YOUR TASK
Copy each record below faithfully, leaving out images.

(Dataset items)
==*==
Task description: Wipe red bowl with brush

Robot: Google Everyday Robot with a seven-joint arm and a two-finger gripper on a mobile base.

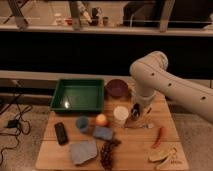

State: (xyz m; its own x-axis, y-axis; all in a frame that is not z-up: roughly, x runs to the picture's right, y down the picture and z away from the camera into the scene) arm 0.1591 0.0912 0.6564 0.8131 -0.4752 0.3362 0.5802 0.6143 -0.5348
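Note:
My gripper (135, 111) hangs at the end of the white arm (155, 80), low over the wooden table (130, 150), just right of a white cup (120, 114) and in front of the dark purple bowl (117, 88). It shows as a dark shape, and I cannot make out a brush in it. No brush with a black handle shows elsewhere on the table. The red bowl does not show; the arm hides the table's back right part. A thin silver utensil (140, 126) lies just in front of the gripper.
A green tray (78, 95) stands at the back left. In front lie a small orange ball (101, 119), a blue cup (82, 123), a black remote-like block (61, 133), a blue sponge (103, 133), a grey cloth (83, 151), grapes (106, 153), a red chili (160, 136) and bananas (162, 155).

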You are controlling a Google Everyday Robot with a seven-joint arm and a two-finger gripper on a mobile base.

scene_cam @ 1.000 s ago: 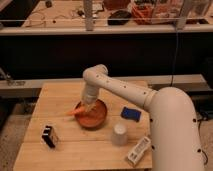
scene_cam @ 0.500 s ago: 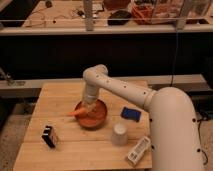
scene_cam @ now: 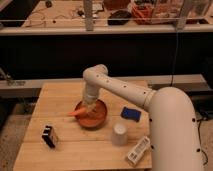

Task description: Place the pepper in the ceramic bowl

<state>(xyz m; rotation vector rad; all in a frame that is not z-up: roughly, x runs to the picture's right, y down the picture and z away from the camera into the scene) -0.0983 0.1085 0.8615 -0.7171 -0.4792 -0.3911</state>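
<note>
The orange-brown ceramic bowl (scene_cam: 95,117) sits near the middle of the wooden table (scene_cam: 60,95). The slender orange pepper (scene_cam: 77,113) lies tilted over the bowl's left rim, its pointed end sticking out to the left. My gripper (scene_cam: 89,106) hangs straight down over the left part of the bowl, right at the pepper's thick end. The white arm reaches in from the lower right.
A white upturned cup (scene_cam: 119,134) stands right of the bowl in front. A blue packet (scene_cam: 131,114) lies to the bowl's right. A black-and-white box (scene_cam: 48,136) stands at the front left. A white carton (scene_cam: 138,150) lies at the front right edge.
</note>
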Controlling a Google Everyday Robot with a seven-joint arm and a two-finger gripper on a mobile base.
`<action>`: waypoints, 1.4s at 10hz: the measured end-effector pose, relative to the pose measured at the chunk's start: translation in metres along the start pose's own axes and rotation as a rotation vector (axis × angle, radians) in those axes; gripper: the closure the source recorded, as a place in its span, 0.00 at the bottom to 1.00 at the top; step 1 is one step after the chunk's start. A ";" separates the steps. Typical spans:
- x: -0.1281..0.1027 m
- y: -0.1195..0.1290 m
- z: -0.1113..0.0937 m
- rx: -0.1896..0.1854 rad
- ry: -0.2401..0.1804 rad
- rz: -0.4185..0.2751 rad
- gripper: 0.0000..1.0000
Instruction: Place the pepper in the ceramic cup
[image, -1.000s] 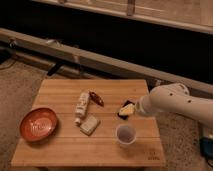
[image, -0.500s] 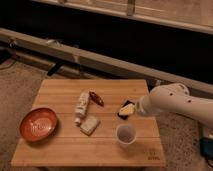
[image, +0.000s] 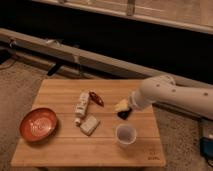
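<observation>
claw (image: 123, 112) near ceramic cup (image: 125, 135), grip cannot tell | pepper (image: 96, 98) on table (image: 55, 145) beside white bottle (image: 81, 105)

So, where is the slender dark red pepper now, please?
The pepper lies centrally in the camera view, just right of the white bottle; the gripper is further right, beyond the pale ceramic cup.

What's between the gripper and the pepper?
In the camera view, a pale yellow item sits beside the gripper, then bare table up to the pepper.
</observation>
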 end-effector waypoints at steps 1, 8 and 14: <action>-0.017 0.008 0.016 0.010 0.017 -0.042 0.20; -0.094 0.022 0.087 0.086 0.061 -0.226 0.20; -0.119 0.064 0.127 0.089 0.096 -0.344 0.20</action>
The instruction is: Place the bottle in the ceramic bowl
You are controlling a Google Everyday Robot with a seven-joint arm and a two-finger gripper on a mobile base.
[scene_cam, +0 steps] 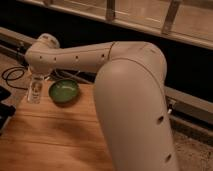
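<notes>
The bottle (35, 93) is a small pale bottle with a printed label. It hangs upright at the table's far left, just left of the bowl. My gripper (36, 83) sits at the end of the white arm, directly above the bottle, and holds its top. The green ceramic bowl (63, 92) is round and glossy. It rests empty on the wooden table (55, 135), a short gap to the right of the bottle. The arm's wrist hides most of the gripper.
My bulky white arm (130, 100) fills the right half of the view and hides the table's right side. A black cable (11, 76) loops beyond the table's left corner. A dark object (4, 109) sits at the left edge. A dark wall and rail run behind.
</notes>
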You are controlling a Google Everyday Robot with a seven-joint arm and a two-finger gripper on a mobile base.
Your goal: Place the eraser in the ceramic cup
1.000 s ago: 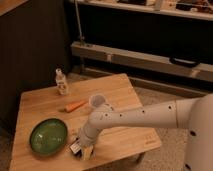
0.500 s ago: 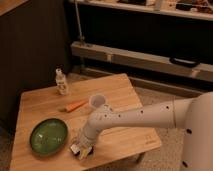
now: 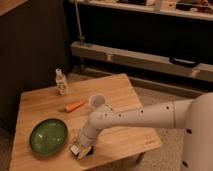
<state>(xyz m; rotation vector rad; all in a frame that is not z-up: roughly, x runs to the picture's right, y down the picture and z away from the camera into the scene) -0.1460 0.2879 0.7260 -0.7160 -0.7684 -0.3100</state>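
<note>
The ceramic cup (image 3: 96, 101) is small, pale and round, and stands upright near the middle of the wooden table (image 3: 125, 95). My gripper (image 3: 81, 148) is low at the table's front edge, just right of the green bowl (image 3: 48, 135). A small piece with a white face and dark edges, which looks like the eraser (image 3: 75, 149), shows at the gripper's tip, partly hidden by it. I cannot tell whether it is held or lying on the table. The white arm (image 3: 135, 117) runs from the right across the table's front, passing just in front of the cup.
An orange carrot-like piece (image 3: 75, 106) lies left of the cup. A small clear bottle (image 3: 61, 82) stands at the back left. A metal rail and a dark wall run behind the table. The robot's white body (image 3: 200, 135) fills the right.
The gripper has stayed at the table's front edge beside the bowl, shifting only slightly. Cup, carrot piece, bottle and bowl have not moved.
</note>
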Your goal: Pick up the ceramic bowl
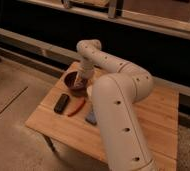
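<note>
The ceramic bowl (73, 80) is dark maroon and round, and sits at the far left part of the wooden table (153, 112). My white arm reaches over from the right and bends down. My gripper (81, 81) hangs at the bowl's right rim, partly over its inside. The arm hides the table's middle and any white cup.
A black rectangular object (61, 102) lies near the table's left edge. An orange-red elongated object (77, 106) lies beside it, and a grey-blue item (91, 118) next to my arm. A dark wall with a rail runs behind the table. The floor is to the left.
</note>
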Motion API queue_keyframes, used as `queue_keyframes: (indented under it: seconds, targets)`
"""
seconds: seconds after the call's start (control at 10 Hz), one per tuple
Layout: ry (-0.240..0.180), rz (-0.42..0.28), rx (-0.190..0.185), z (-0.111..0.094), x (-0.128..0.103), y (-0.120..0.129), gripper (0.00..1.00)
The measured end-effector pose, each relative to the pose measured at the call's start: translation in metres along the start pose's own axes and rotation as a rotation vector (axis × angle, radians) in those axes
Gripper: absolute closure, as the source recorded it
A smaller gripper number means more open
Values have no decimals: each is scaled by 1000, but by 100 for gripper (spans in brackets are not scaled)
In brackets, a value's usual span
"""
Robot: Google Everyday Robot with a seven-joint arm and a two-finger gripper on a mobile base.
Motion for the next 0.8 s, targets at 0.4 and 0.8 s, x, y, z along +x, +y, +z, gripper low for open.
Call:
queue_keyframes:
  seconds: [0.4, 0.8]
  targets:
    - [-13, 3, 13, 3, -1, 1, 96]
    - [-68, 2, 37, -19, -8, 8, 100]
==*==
EXERCISE SOLUTION
Task description: Wipe red bowl with brush

Robot: Google Everyday Robot with a seven-joint arm and a two-finger gripper on a mobile base.


State: (xyz m; its own x-axis, y-axis; all in a frame that is not z-up: roughly, x runs to the picture's right, y down the picture and z away from the camera into the scene) arm 0.1591 0.0912 0.6564 0.8131 -0.4752 0.3362 0.5802 0.6143 -0.5348
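Note:
My gripper (135, 111) hangs at the end of the white arm (155, 80), low over the wooden table (130, 150), just right of a white cup (120, 114) and in front of the dark purple bowl (117, 88). It shows as a dark shape, and I cannot make out a brush in it. No brush with a black handle shows elsewhere on the table. The red bowl does not show; the arm hides the table's back right part. A thin silver utensil (140, 126) lies just in front of the gripper.
A green tray (78, 95) stands at the back left. In front lie a small orange ball (101, 119), a blue cup (82, 123), a black remote-like block (61, 133), a blue sponge (103, 133), a grey cloth (83, 151), grapes (106, 153), a red chili (160, 136) and bananas (162, 155).
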
You are controlling a Google Everyday Robot with a seven-joint arm and a two-finger gripper on a mobile base.

scene_cam @ 1.000 s ago: 
scene_cam @ 0.500 s ago: 
scene_cam @ now: 

Task description: Place the pepper in the ceramic bowl

<state>(xyz m; rotation vector rad; all in a frame that is not z-up: roughly, x runs to the picture's right, y down the picture and z away from the camera into the scene) -0.0983 0.1085 0.8615 -0.7171 -0.4792 -0.3911</state>
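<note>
The orange-brown ceramic bowl (scene_cam: 95,117) sits near the middle of the wooden table (scene_cam: 60,95). The slender orange pepper (scene_cam: 77,113) lies tilted over the bowl's left rim, its pointed end sticking out to the left. My gripper (scene_cam: 89,106) hangs straight down over the left part of the bowl, right at the pepper's thick end. The white arm reaches in from the lower right.
A white upturned cup (scene_cam: 119,134) stands right of the bowl in front. A blue packet (scene_cam: 131,114) lies to the bowl's right. A black-and-white box (scene_cam: 48,136) stands at the front left. A white carton (scene_cam: 138,150) lies at the front right edge.
</note>
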Controlling a Google Everyday Robot with a seven-joint arm and a two-finger gripper on a mobile base.
`<action>`: waypoints, 1.4s at 10hz: the measured end-effector pose, relative to the pose measured at the chunk's start: translation in metres along the start pose's own axes and rotation as a rotation vector (axis × angle, radians) in those axes; gripper: the closure the source recorded, as a place in its span, 0.00 at the bottom to 1.00 at the top; step 1 is one step after the chunk's start. A ";" separates the steps. Typical spans:
- x: -0.1281..0.1027 m
- y: -0.1195..0.1290 m
- z: -0.1113..0.0937 m
- rx: -0.1896..0.1854 rad
- ry: -0.2401..0.1804 rad
- rz: -0.4185..0.2751 rad
- gripper: 0.0000..1.0000
Instruction: Place the pepper in the ceramic cup
[image, -1.000s] 
[image, -0.500s] 
[image, +0.000s] 
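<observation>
claw (image: 123, 112) near ceramic cup (image: 125, 135), grip cannot tell | pepper (image: 96, 98) on table (image: 55, 145) beside white bottle (image: 81, 105)

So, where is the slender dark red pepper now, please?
The pepper lies centrally in the camera view, just right of the white bottle; the gripper is further right, beyond the pale ceramic cup.

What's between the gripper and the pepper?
In the camera view, a pale yellow item sits beside the gripper, then bare table up to the pepper.
</observation>
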 end-effector waypoints at steps 1, 8 and 14: <action>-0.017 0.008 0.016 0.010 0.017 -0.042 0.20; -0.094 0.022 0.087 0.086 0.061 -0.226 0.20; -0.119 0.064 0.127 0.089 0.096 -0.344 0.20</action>
The instruction is: Place the bottle in the ceramic bowl
You are controlling a Google Everyday Robot with a seven-joint arm and a two-finger gripper on a mobile base.
[scene_cam, +0 steps] 
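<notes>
The bottle (35, 93) is a small pale bottle with a printed label. It hangs upright at the table's far left, just left of the bowl. My gripper (36, 83) sits at the end of the white arm, directly above the bottle, and holds its top. The green ceramic bowl (63, 92) is round and glossy. It rests empty on the wooden table (55, 135), a short gap to the right of the bottle. The arm's wrist hides most of the gripper.
My bulky white arm (130, 100) fills the right half of the view and hides the table's right side. A black cable (11, 76) loops beyond the table's left corner. A dark object (4, 109) sits at the left edge. A dark wall and rail run behind.
</notes>
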You are controlling a Google Everyday Robot with a seven-joint arm and a two-finger gripper on a mobile base.
Your goal: Place the eraser in the ceramic cup
1.000 s ago: 
0.500 s ago: 
now: 
<state>(xyz m; rotation vector rad; all in a frame that is not z-up: roughly, x runs to the picture's right, y down the picture and z away from the camera into the scene) -0.1460 0.2879 0.7260 -0.7160 -0.7684 -0.3100</state>
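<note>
The ceramic cup (image 3: 96, 101) is small, pale and round, and stands upright near the middle of the wooden table (image 3: 125, 95). My gripper (image 3: 81, 148) is low at the table's front edge, just right of the green bowl (image 3: 48, 135). A small piece with a white face and dark edges, which looks like the eraser (image 3: 75, 149), shows at the gripper's tip, partly hidden by it. I cannot tell whether it is held or lying on the table. The white arm (image 3: 135, 117) runs from the right across the table's front, passing just in front of the cup.
An orange carrot-like piece (image 3: 75, 106) lies left of the cup. A small clear bottle (image 3: 61, 82) stands at the back left. A metal rail and a dark wall run behind the table. The robot's white body (image 3: 200, 135) fills the right.
The gripper has stayed at the table's front edge beside the bowl, shifting only slightly. Cup, carrot piece, bottle and bowl have not moved.
</note>
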Your goal: Pick up the ceramic bowl
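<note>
The ceramic bowl (73, 80) is dark maroon and round, and sits at the far left part of the wooden table (153, 112). My white arm reaches over from the right and bends down. My gripper (81, 81) hangs at the bowl's right rim, partly over its inside. The arm hides the table's middle and any white cup.
A black rectangular object (61, 102) lies near the table's left edge. An orange-red elongated object (77, 106) lies beside it, and a grey-blue item (91, 118) next to my arm. A dark wall with a rail runs behind the table. The floor is to the left.
</note>
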Motion API queue_keyframes, used as `queue_keyframes: (indented under it: seconds, targets)`
"""
seconds: seconds after the call's start (control at 10 Hz), one per tuple
Layout: ry (-0.240..0.180), rz (-0.42..0.28), rx (-0.190..0.185), z (-0.111..0.094), x (-0.128..0.103), y (-0.120..0.129), gripper (0.00..1.00)
The measured end-effector pose, each relative to the pose measured at the call's start: translation in metres along the start pose's own axes and rotation as a rotation vector (axis × angle, radians) in those axes
Gripper: absolute closure, as the source recorded it
A smaller gripper number means more open
Values have no decimals: each is scaled by 1000, but by 100 for gripper (spans in brackets are not scaled)
In brackets, a value's usual span
"""
Robot: Google Everyday Robot with a seven-joint arm and a two-finger gripper on a mobile base.
Motion for the next 0.8 s, targets at 0.4 and 0.8 s, x, y, z along +x, +y, +z, gripper low for open.
Call:
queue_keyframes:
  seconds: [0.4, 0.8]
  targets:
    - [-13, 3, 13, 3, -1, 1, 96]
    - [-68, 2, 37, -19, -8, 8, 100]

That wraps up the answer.